▶ _ASSIGNMENT_: Only the pictures are to be left out; return the rest of the data exactly as it stands.

▶ _RECORDED DATA_:
• • • • • • •

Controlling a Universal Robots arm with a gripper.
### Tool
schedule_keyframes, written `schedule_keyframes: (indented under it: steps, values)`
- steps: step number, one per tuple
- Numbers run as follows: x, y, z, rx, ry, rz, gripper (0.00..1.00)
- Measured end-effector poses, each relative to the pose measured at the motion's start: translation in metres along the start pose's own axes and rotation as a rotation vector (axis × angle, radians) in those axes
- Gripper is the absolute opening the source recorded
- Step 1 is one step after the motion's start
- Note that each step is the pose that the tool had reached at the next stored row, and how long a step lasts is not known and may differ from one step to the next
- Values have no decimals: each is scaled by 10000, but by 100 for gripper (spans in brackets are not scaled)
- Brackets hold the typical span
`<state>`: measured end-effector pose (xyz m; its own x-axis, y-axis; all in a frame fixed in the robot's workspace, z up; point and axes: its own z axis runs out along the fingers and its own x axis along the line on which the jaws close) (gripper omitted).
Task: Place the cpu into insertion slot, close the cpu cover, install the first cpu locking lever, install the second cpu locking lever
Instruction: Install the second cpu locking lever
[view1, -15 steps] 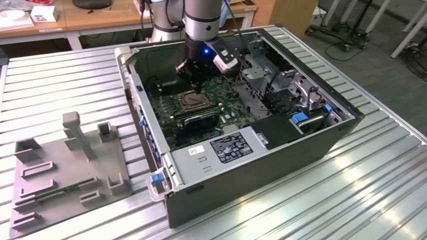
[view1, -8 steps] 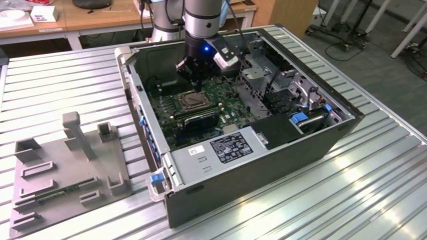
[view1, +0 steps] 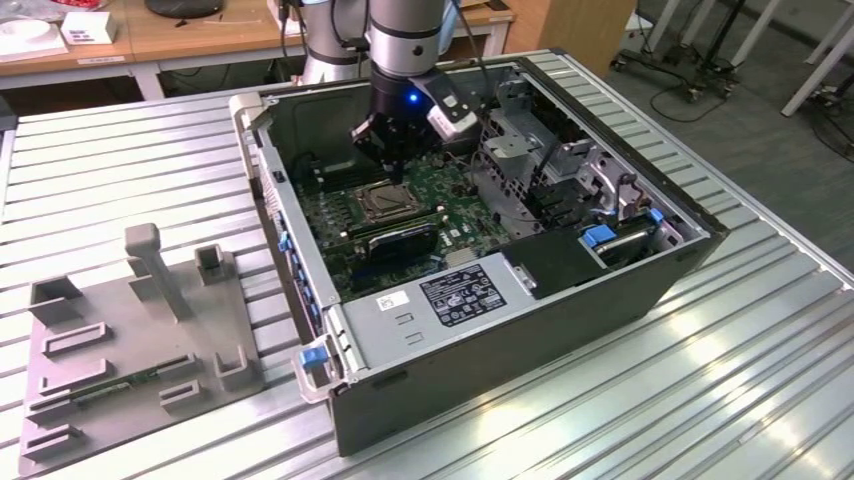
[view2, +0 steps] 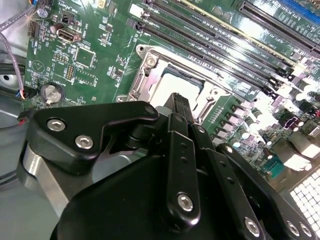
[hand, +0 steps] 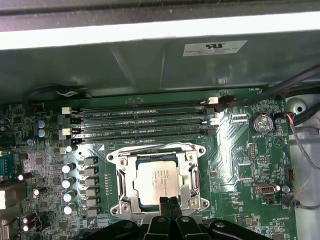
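Right now I have the gripper hanging inside the open computer case, just above the green motherboard. In the first wrist view its fingertips are pressed together, holding nothing, and sit at the edge of the insertion slot. The cpu already lies in that slot, its silvery top facing up, and the cpu cover is folded down around it like a frame. The second wrist view shows the same closed fingers over the chip. Four long memory slots run just beside the socket. A grey fixture block rests on the ribbed table, well apart from the case.
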<state>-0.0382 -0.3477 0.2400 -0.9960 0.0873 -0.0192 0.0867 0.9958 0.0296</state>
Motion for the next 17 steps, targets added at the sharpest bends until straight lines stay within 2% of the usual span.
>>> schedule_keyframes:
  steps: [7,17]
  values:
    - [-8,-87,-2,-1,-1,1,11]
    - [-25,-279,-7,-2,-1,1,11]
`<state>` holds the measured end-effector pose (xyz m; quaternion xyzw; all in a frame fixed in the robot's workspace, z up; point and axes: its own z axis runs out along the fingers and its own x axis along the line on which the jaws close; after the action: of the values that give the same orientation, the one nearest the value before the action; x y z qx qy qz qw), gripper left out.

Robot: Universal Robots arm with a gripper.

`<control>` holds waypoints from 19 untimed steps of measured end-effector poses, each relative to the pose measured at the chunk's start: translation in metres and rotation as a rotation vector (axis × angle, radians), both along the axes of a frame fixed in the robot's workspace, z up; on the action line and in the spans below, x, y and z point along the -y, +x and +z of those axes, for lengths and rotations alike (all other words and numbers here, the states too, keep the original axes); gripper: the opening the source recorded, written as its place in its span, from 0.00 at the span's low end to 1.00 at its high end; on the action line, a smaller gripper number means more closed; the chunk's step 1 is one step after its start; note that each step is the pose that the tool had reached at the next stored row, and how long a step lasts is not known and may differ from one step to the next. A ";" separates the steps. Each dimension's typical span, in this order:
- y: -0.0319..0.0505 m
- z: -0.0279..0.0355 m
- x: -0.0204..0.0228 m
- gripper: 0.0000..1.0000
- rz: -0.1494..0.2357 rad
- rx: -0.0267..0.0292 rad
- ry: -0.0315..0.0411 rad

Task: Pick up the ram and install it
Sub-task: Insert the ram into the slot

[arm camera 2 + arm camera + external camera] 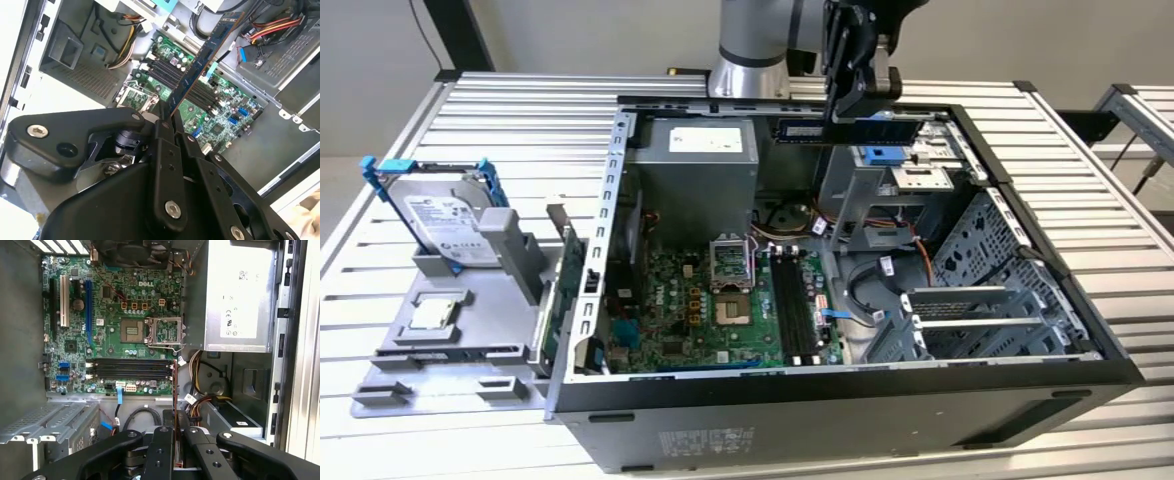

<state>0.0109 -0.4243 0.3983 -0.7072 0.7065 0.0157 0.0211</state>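
Standing upright in a grey holder (pixel 520 255) at nine o'clock from the open computer case (pixel 854 420), on the exterior view's left, is a silver hard drive (pixel 447 220) in a blue bracket. A small square chip (pixel 438 312) lies on the same holder, nearer eight o'clock. Inside the case the green motherboard (pixel 694 320) lies flat, with a grey power supply (pixel 700 165) beyond it toward eleven o'clock. Its long black slots (pixel 787 300) run just beside the processor socket (pixel 727 300) (both wrist views look down onto them). At twelve o'clock, over the case's far rim, the gripper (pixel 854 112) hangs with its jaws clamped on the ram (pixel 801 130), which lies level, well above the motherboard and apart from the slots. In the second wrist view the blue stick juts out from between the black fingers (pixel 164 150). A perforated drive cage (pixel 1014 270) fills the case toward three o'clock.
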 end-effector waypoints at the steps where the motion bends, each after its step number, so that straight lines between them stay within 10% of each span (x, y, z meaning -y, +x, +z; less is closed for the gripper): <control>1: 0.0000 0.0000 0.0000 0.00 0.000 0.0000 0.0000; 19: -0.0032 -0.0005 0.0082 0.00 0.005 0.0000 0.0000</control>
<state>0.0078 -0.4326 0.3979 -0.7089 0.7048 0.0157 0.0211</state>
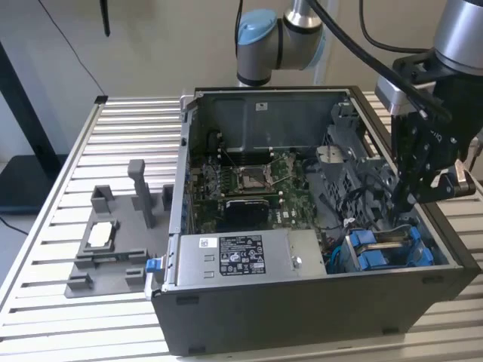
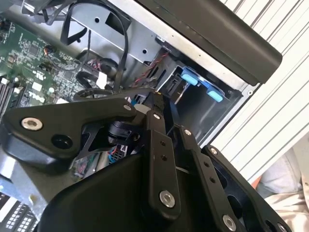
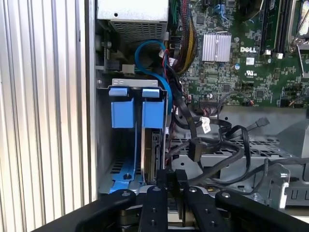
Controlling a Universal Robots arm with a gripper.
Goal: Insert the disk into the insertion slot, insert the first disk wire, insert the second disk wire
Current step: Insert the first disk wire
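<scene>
The disk point(image 3: 155, 152) stands on edge inside the insertion slot point(image 3: 102, 140), at the lower-right corner of the PC case point(image 1: 302, 317) in the exterior view. The gripper point(image 1: 405, 202) hangs just above it, jaws drawn together.

A tabletop point(image 1: 128, 121) of ribbed silver aluminium slats carries two things. A large dark PC case point(image 1: 302, 317), open on top, stands from the tabletop's middle to its edge at the exterior view's right. Just beside the case, toward the opposite edge, lies a flat grey plastic fixture point(image 1: 113, 264) with upright posts.
</scene>
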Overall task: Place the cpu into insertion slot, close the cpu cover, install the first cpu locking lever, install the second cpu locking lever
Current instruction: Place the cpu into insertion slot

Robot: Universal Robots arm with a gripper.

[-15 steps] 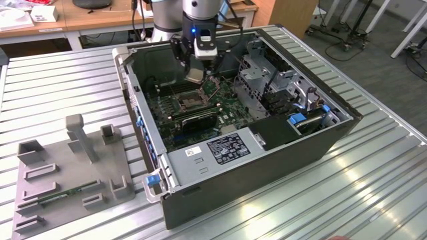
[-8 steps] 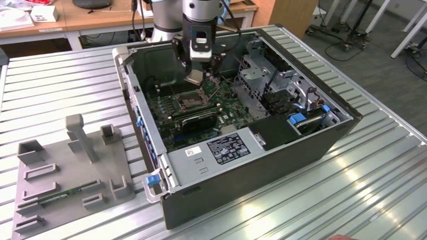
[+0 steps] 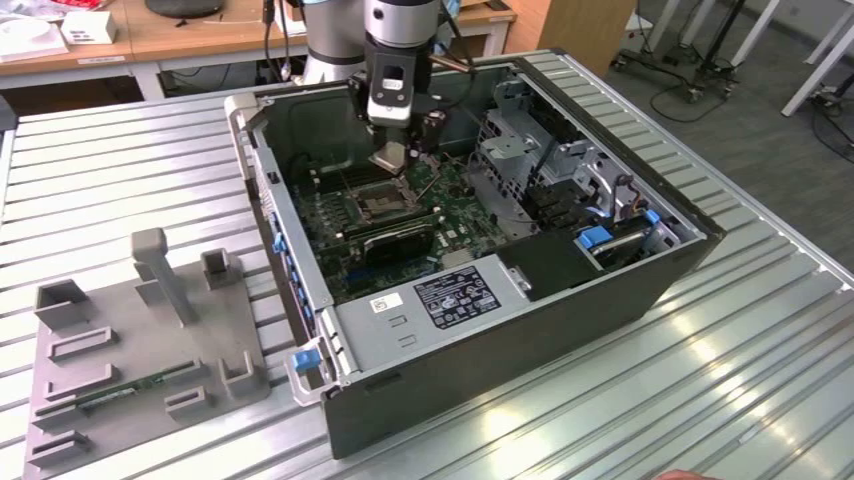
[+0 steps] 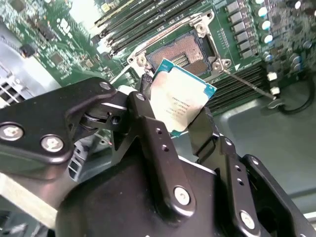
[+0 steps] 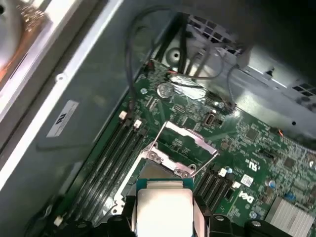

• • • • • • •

▶ _RESPONSE AREA_:
Controlling a Universal Robots arm with a gripper.
### Tool
schedule_keyframes, written `schedule_keyframes: (indented under it: steps, values)`
- steps: step number, one per tuple
- Numbers run as follows: x, y, z, rx, ry, rz, gripper (0.00..1.00)
- Measured end-effector poses, each relative to the pose measured at the motion's start: translation in metres along the start pose's own axes and rotation as a rotation vector (axis × angle, radians) in those axes
- Gripper is the absolute opening the source recorded
- Step 1 is one step after the motion's start
- Note that each step is the pose that the tool had reached at the next stored row, and how long a step lasts is not known and may differ from one step to the next
- Values have no decimals: each is scaled by 10000, but by 100 for gripper (spans in brackets are not scaled)
- Brackets hold the typical span
`<state>`: measured end-effector pose (xyz m; its own x-axis, y-axis; all in a frame fixed in the robot's workspace, z up; point and axes: its own z axis runs out along the fingers and its own x axis along the line on which the jaws close) (gripper omitted).
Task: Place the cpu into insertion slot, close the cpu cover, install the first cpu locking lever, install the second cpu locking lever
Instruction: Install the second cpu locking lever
[view1, -15 steps] 
[view1, -8 steps] 
[view1, +0 steps] 
[view2, +0 steps] 
[hand, +0 steps] 
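Right now I have the gripper hanging inside the open computer case, just above the green motherboard. In the first wrist view its fingertips are pressed together, holding nothing, and sit at the edge of the insertion slot. The cpu already lies in that slot, its silvery top facing up, and the cpu cover is folded down around it like a frame. The second wrist view shows the same closed fingers over the chip. Four long memory slots run just beside the socket. A grey fixture block rests on the ribbed table, well apart from the case.
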<state>-0.0382 -0.3477 0.2400 -0.9960 0.0873 -0.0192 0.0867 0.9958 0.0296</state>
Motion for the next 17 steps, targets added at the sharpest bends until straight lines stay within 2% of the usual span.
>>> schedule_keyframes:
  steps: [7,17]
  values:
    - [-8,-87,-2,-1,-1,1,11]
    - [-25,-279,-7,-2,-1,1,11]
`<state>` holds the measured end-effector pose (xyz m; quaternion xyzw; all in a frame fixed in the robot's workspace, z up; point and axes: its own z axis runs out along the fingers and its own x axis along the line on which the jaws close; after the action: of the values that give the same orientation, the one nearest the value before the action; x y z qx qy qz qw), gripper left out.

Robot: Universal Robots arm with a gripper.

`<control>` holds waypoints from 19 untimed steps of measured end-effector poses, each relative to the pose measured at the chunk's start: translation in metres and rotation as a rotation vector (axis × angle, radians), both along the axes of a frame fixed in the robot's workspace, z up; on the action line and in the spans below, x, y and z point along the -y, +x and +z of those axes, for lengths and rotations alike (all other words and numbers here, the states too, keep the original axes); gripper: the opening the source recorded, written as its place in its span, from 0.00 at the span's low end to 1.00 at its high end; on the action line, a smaller gripper number means more closed; the chunk's step 1 is one step after its start; note that each step is the pose that the tool had reached at the next stored row, and how long a step lasts is not known and may differ from one step to the next. A ";" separates the steps. Each dimension's typical span, in this order:
- y: -0.0319..0.0505 m
- z: -0.0279..0.0355 m
- x: -0.0204..0.0228 m
- gripper: 0.0000..1.0000
- rz: -0.1494..0.2357 rad
- rx: -0.0267..0.0292 rad
- ry: -0.0315..0.0411 rad

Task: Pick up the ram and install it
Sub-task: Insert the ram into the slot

[arm camera 2 + arm camera + external camera] 

<state>0.0109 -0.4243 0.3983 -0.7072 0.7065 0.0157 0.0211</state>
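Standing upright in a grey holder (pixel 520 255) at nine o'clock from the open computer case (pixel 854 420), on the exterior view's left, is a silver hard drive (pixel 447 220) in a blue bracket. A small square chip (pixel 438 312) lies on the same holder, nearer eight o'clock. Inside the case the green motherboard (pixel 694 320) lies flat, with a grey power supply (pixel 700 165) beyond it toward eleven o'clock. Its long black slots (pixel 787 300) run just beside the processor socket (pixel 727 300) (both wrist views look down onto them). At twelve o'clock, over the case's far rim, the gripper (pixel 854 112) hangs with its jaws clamped on the ram (pixel 801 130), which lies level, well above the motherboard and apart from the slots. In the second wrist view the blue stick juts out from between the black fingers (pixel 164 150). A perforated drive cage (pixel 1014 270) fills the case toward three o'clock.
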 end-effector waypoints at the steps where the motion bends, each after its step number, so that straight lines between them stay within 10% of each span (x, y, z meaning -y, +x, +z; less is closed for the gripper): <control>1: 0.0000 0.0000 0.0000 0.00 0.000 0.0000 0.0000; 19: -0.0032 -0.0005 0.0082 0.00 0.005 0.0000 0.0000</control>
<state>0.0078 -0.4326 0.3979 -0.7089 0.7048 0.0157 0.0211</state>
Controlling a Universal Robots arm with a gripper.
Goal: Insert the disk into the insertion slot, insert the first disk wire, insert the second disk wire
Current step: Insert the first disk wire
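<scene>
The disk point(image 3: 155, 152) stands on edge inside the insertion slot point(image 3: 102, 140), at the lower-right corner of the PC case point(image 1: 302, 317) in the exterior view. The gripper point(image 1: 405, 202) hangs just above it, jaws drawn together.

A tabletop point(image 1: 128, 121) of ribbed silver aluminium slats carries two things. A large dark PC case point(image 1: 302, 317), open on top, stands from the tabletop's middle to its edge at the exterior view's right. Just beside the case, toward the opposite edge, lies a flat grey plastic fixture point(image 1: 113, 264) with upright posts.
</scene>
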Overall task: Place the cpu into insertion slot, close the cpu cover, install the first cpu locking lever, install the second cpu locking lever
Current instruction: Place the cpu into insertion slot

Robot: Universal Robots arm with a gripper.

[-15 steps] 
[-8 steps] 
[+0 steps] 
[+0 steps] 
[+0 steps] 

The exercise requires nothing further.